Place de la République : là furent jouées des pièces de Dumas

En 1847, la place du château d’eau (actuelle place de la République) accueillait le Théâtre historique, construit pour jouer des pièces adaptées des romans de Dumas.



Si vous alliez relire Le Comte de Monte Cristo ou Les trois mousquetaires à l’ombre des platanes de la place de la République ? L’idée n’est pas si incongrue qu’il y paraît. D’abord c’est un bonheur de redécouvrir cette place si joliment rendue aux piétons. Ensuite, le fantôme d’Alexandre Dumas hante les lieux. 

 

Le lieu du Théâtre historique

C’est ici, au numéro 10 (l’immeuble qui abrite l’hôtel Crowne Plazza) qu’ont été mis en scène les romans historiques de Dumas. Ici, le grand écrivain fit en effet construire en 1847 le Théâtre historique (ancêtre lointain du  théâtre lyrique et du théâtre de la ville, place du Châtelet). La place de la République s’appelait alors la place du Château d’eau, une modeste place triangulaire, où ne débouchait alors ni le boulevard Magenta, ni l’avenue de la République (grandes voies percées sous le Second Empire).

 

Succès et revers de fortune

Mais revenons à Dumas. C’est, en fait, le théâtre qui l’a rendu célèbre. En 1828, sa pièce « Henri III et sa cour » connait un grand succès. Hélas, le théâtre va aussi bien vite ruiner le grand écrivain. Le public appréciera moins ses pièces suivantes. Et le « Théâtre historique » qu’il a fait construire place du Château d’eau pour mettre en scène les adaptations des ses romans va vite manquer de sous. Dumas, très endetté, est alors contraint de vendre le château qu’il s’était fait bâtir près de Paris et qui porte le nom d’un de ses héros, Monte Cristo. Et finalement ce sont les romans historiques, comme les Trois Mousquetaires, qui feront sa fortune. 

 

Un revanche sur la vie, à la manière de Monte-Cristo

Alexandre Dumas père, par le photographe NadarLa vie d’Alexandre Dumas est un roman. Elle débute par un drame : la mort de son père quatre ans après sa naissance, en 1802, à Villers-Cotterêts (Aisne). Une situation d’autant plus difficile qu’Alexandre Dumas est le fruit de mésalliances. Métis, il est le descendant d’une esclave noire et d’un marquis français émigré à Saint-Domingue. Surtout, il est, d’un côté, fils d’aristocrate par son père et, de l’autre, petit-fils d’aubergiste par sa mère. Elevé par ses grands parents maternels – les aubergistes -, il a pour seule instruction, celle qu’il s’est donné par ses lectures. Après des débuts difficiles – il est coursier chez un notaire – le jeune Alexandre a une revanche à prendre sur la vie. Lorsqu’en 1822, il monte à Paris et trouve à s’employer chez le duc d’Orléans, il s’introduit dans les salons littéraires où il découvre les nouvelles idées du romantisme. Il les applique dès 1829 au théâtre. Avec le triomphe à la Comédie Française de sa pièce “Henri III et sa cour”, il fait vite parti, des auteurs qui défrayent la chronique, aux côtés de son ami, Victor Hugo. 

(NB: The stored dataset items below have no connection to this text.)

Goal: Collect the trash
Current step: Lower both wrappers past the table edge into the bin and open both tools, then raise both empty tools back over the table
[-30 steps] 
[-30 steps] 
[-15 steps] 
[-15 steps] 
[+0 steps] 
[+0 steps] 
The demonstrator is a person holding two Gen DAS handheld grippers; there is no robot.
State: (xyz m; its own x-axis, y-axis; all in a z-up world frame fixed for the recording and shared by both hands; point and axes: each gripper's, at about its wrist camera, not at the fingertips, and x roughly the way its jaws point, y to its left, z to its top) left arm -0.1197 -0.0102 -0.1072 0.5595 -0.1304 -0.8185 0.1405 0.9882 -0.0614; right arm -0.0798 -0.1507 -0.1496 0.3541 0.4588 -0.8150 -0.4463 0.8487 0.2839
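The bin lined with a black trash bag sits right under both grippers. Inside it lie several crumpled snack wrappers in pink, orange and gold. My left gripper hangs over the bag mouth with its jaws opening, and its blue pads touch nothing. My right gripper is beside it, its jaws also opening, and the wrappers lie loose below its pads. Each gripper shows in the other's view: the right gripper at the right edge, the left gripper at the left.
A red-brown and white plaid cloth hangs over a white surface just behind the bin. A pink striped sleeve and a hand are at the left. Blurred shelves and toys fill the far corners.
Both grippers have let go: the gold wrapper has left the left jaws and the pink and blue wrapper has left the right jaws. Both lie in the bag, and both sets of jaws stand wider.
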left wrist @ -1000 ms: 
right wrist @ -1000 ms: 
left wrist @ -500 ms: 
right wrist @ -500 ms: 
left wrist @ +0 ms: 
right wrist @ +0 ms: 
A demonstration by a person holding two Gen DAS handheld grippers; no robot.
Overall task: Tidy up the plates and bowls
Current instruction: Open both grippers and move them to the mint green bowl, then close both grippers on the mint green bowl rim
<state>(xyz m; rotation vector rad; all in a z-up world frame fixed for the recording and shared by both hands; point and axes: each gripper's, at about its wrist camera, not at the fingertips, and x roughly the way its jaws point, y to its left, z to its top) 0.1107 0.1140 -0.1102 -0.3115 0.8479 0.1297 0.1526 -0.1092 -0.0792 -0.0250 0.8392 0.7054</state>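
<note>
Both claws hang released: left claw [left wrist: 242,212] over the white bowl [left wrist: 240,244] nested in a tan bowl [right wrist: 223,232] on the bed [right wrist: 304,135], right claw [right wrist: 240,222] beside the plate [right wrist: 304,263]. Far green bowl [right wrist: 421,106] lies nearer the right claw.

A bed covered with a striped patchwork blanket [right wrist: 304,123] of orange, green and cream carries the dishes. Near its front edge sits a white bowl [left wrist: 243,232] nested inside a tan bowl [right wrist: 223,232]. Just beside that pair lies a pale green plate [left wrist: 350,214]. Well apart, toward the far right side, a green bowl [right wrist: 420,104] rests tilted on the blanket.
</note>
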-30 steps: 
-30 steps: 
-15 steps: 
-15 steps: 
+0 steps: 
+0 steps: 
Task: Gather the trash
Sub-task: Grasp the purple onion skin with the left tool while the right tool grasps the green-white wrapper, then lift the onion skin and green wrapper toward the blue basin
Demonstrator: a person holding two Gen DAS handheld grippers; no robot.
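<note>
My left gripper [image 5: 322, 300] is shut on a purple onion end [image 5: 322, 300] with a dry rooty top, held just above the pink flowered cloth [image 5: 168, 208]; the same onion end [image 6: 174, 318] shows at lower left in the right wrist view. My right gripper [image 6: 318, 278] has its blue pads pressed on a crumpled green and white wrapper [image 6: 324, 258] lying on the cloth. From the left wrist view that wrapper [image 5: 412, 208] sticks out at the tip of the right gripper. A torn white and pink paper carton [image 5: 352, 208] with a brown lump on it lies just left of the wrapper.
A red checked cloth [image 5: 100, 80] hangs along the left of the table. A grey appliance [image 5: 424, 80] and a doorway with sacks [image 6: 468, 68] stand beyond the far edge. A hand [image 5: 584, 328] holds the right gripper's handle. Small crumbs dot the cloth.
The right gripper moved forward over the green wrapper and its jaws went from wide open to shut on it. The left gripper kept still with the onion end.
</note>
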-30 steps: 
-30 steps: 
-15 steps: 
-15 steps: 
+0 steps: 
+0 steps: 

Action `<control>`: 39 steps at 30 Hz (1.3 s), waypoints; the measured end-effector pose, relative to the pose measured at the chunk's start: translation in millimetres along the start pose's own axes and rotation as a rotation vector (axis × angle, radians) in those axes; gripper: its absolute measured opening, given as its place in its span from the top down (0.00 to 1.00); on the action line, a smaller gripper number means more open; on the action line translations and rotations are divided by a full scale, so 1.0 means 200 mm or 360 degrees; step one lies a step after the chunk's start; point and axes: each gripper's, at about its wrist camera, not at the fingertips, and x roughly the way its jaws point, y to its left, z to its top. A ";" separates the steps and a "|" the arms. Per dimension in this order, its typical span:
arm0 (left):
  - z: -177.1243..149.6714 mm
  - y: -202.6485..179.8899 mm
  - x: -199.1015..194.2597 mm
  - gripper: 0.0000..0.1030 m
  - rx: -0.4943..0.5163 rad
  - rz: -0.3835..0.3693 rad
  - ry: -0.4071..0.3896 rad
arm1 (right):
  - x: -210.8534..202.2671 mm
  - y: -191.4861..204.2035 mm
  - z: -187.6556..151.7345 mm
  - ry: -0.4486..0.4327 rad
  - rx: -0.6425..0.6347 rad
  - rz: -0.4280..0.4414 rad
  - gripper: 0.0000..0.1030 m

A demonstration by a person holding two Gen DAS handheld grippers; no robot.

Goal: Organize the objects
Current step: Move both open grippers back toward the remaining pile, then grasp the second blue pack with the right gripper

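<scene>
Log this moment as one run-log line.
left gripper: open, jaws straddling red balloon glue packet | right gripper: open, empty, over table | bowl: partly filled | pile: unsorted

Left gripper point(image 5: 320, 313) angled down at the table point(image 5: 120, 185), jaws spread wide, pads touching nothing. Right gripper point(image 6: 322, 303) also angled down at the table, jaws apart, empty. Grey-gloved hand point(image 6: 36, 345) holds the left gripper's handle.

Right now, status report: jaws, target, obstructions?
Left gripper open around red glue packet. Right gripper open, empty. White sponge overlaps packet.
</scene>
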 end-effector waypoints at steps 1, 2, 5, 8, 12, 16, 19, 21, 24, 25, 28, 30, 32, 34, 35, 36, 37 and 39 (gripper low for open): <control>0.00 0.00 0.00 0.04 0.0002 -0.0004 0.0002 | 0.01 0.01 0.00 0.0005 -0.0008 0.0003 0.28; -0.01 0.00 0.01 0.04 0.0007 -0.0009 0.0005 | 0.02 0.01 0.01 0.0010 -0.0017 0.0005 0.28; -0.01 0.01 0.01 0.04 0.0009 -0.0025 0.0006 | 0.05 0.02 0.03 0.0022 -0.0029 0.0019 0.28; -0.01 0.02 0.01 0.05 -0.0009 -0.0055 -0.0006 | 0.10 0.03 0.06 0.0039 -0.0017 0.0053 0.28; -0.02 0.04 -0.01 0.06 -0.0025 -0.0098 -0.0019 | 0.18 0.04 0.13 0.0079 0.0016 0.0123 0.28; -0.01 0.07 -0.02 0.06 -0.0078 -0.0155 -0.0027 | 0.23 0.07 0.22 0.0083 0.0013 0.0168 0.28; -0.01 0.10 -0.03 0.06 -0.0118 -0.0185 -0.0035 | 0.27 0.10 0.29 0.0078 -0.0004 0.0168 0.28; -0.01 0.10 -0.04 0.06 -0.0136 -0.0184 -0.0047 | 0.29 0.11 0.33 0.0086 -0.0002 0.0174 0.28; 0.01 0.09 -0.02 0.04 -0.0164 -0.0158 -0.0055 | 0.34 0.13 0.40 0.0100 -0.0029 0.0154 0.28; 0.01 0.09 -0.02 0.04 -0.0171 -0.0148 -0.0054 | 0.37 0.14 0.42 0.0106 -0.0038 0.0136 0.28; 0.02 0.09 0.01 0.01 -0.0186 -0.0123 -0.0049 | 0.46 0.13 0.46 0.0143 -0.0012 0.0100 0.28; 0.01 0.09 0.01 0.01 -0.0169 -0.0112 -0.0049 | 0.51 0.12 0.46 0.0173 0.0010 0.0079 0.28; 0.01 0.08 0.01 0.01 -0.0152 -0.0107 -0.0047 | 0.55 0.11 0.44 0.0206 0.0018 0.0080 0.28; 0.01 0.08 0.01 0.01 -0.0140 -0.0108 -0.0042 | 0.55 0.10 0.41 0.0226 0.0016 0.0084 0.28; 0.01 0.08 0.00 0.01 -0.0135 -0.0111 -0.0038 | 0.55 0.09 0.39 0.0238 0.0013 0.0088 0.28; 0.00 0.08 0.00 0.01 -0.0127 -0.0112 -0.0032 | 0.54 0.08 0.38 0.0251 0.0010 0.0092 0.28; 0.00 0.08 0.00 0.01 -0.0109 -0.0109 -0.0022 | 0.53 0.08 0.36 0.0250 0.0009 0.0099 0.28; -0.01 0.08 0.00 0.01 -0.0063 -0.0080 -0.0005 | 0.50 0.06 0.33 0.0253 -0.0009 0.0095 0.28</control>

Mais c’est au roman que Dumas doit sa gloire. Grâce à la mode des romans feuilletons dans les journaux, il publie Les Trois Mousquetaires (1844), Vingt Ans après (1845), Le Comte de Monte-Cristo (1845), La Reine Margot, (1847), Le Vicomte de Bragelonne (1848)... Succès populaire garanti !

 

Des amours tumultueuses

Mais le portrait de ce héros de roman serait incomplet, sans évoquer les amours tumultueuses - quatre enfants de quatre femmes différentes, dont l’écrivain Alexandre Dumas -, les voyages dans toute l’Europe et l’engagement politique : celui-ci le conduira jusqu’à Naples dans le sillage de Giuseppe Garibaldi, héros de l’indépendance italienne.